Almost a third (31 per cent) of channel providers in the UK have had to fully change the way they do business in order to adequately deliver cloud services to customers, according to a new survey from Rise.

  • Tuesday, 26th March 2013 Posted 11 years ago in by Phil Alsop

Rise asked the sample of senior execs from value added resellers (VARs) and managed service providers (MSPs) candid questions about how reselling the cloud has affected them. A further two thirds (65 per cent) of respondents admitted to being forced to make some changes, as demand for cloud and industry adoption rates grows.

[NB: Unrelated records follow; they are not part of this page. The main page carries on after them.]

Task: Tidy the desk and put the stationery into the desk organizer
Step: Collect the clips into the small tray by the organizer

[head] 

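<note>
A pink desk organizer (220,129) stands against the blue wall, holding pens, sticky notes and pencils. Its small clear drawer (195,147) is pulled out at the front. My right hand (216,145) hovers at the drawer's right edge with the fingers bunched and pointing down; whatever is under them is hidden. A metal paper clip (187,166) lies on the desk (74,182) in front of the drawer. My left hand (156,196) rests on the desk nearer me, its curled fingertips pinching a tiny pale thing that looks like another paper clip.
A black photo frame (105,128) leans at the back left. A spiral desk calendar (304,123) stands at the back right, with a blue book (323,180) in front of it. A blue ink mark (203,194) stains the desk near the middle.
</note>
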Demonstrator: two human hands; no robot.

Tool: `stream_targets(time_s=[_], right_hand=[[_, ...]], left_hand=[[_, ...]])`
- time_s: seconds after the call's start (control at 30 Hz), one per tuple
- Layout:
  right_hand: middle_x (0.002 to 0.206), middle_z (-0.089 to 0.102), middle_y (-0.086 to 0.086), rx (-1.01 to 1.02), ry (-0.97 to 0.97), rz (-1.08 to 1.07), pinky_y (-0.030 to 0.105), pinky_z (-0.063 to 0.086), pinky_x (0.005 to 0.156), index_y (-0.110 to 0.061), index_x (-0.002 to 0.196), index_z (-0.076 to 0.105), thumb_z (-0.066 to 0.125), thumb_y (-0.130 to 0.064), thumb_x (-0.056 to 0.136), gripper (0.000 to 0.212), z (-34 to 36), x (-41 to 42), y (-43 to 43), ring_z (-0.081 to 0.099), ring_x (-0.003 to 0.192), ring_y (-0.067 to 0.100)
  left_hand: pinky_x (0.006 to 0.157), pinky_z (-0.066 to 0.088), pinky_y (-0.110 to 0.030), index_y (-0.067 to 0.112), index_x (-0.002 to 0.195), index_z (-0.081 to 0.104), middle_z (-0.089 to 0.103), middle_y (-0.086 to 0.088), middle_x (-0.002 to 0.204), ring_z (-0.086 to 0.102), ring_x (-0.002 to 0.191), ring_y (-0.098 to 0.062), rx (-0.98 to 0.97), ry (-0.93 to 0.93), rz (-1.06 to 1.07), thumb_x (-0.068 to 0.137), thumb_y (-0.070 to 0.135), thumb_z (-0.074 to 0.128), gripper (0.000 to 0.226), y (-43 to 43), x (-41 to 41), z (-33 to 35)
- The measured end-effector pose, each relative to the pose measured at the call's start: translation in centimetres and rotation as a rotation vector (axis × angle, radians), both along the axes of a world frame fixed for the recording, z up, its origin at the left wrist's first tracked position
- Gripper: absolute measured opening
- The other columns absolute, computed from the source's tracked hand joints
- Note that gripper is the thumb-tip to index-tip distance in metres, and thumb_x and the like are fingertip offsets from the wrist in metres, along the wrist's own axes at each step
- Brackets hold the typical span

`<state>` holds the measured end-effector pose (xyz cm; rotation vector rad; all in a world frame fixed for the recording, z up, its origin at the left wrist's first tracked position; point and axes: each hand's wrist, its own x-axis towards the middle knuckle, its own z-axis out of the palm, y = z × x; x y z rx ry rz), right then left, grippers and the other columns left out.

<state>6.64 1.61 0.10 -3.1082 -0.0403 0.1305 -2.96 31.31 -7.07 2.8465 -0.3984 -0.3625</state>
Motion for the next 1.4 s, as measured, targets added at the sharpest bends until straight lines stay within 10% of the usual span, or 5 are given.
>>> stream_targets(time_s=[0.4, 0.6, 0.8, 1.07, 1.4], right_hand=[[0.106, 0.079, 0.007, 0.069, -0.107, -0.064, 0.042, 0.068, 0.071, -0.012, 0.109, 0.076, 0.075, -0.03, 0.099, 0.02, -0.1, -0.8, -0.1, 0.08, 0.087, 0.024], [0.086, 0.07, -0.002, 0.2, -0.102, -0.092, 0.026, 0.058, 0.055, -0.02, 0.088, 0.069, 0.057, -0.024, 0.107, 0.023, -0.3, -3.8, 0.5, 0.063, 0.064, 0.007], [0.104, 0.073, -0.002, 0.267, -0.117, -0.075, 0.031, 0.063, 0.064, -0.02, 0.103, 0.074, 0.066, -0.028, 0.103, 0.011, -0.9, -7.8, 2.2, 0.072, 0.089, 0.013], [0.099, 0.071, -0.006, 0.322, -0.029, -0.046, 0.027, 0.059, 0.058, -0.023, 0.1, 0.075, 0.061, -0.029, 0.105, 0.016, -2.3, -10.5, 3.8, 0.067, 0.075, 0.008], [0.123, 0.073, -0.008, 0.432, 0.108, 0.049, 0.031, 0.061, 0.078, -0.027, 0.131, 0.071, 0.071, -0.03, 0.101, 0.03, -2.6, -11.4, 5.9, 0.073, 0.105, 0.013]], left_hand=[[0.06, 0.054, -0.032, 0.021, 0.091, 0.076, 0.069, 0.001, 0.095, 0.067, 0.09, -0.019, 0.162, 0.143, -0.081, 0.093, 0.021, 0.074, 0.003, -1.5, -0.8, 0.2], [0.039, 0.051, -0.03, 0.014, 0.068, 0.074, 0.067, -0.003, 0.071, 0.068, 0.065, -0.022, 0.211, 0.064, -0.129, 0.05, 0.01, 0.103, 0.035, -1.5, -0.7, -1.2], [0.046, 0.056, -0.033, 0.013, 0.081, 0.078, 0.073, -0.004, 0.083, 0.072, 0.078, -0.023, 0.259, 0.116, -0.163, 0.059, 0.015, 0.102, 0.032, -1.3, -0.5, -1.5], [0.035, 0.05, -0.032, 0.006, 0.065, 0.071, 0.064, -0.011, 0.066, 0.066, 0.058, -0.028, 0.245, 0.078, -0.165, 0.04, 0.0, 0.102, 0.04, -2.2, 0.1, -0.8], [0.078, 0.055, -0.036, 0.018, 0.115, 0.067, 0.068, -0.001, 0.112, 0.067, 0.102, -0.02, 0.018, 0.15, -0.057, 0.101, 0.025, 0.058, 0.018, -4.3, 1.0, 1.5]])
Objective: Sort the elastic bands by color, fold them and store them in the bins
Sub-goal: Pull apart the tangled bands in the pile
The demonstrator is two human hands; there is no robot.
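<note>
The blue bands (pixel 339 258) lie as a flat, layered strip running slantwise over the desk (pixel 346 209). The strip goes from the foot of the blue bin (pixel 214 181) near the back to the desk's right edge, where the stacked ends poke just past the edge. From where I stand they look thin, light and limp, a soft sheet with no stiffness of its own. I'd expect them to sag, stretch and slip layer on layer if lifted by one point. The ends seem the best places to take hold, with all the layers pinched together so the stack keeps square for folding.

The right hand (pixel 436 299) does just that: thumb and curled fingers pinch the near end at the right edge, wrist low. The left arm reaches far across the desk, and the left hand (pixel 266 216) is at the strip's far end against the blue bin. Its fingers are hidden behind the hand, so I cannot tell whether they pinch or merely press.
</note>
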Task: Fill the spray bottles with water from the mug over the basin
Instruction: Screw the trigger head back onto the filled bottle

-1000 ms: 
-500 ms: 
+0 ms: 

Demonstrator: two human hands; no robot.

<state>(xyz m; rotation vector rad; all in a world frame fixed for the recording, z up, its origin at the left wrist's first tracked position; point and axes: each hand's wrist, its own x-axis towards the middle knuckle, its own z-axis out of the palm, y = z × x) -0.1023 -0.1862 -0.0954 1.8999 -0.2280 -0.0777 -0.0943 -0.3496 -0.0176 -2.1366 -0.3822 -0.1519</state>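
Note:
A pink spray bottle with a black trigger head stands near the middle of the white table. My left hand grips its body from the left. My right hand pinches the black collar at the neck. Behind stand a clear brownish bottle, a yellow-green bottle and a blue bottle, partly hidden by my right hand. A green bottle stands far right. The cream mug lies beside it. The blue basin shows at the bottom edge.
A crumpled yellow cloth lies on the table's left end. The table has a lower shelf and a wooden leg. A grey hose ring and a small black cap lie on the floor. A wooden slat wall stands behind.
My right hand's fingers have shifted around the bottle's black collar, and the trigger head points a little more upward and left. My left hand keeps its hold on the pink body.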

“A vast majority of the IT channel has had to shake it up and adapt in order to capitalise on the cloud opportunity, because the way services are sold and subsequently delivered to businesses is permanently changing,” commented James Henigan, Managing Director of Rise. “As well as this, over half – 54 per cent – of the respondents said that the IT industry has not over complicated the cloud, but on the whole there is an agreement that all parties need to do more to educate customers as technology develops.”

CIF reported in late 2012 that since the beginning of 2011, cloud adoption amongst UK businesses of all sizes had increased by 13 per cent. Over half are now using some form of cloud technology today.


Respondents in the Rise survey also identified customer loyalty and the relationship that a channel partner has with their customers as the primary factor for success when selling cloud with 42 per cent, followed by ‘being able to fully educate the customer on cloud’ with 27 per cent.

Henigan added: “Education is a critical opportunity for channel providers and vendors alike to encourage cloud adoption, particularly amongst SMBs. Small businesses need to be able to trust someone to come in and walk them through the process, that’s why the relationship a channel provider has with its customers is so important. There is still a thinly veiled ignorance and fear of the cloud amongst British businesses; education is critical to changing this.”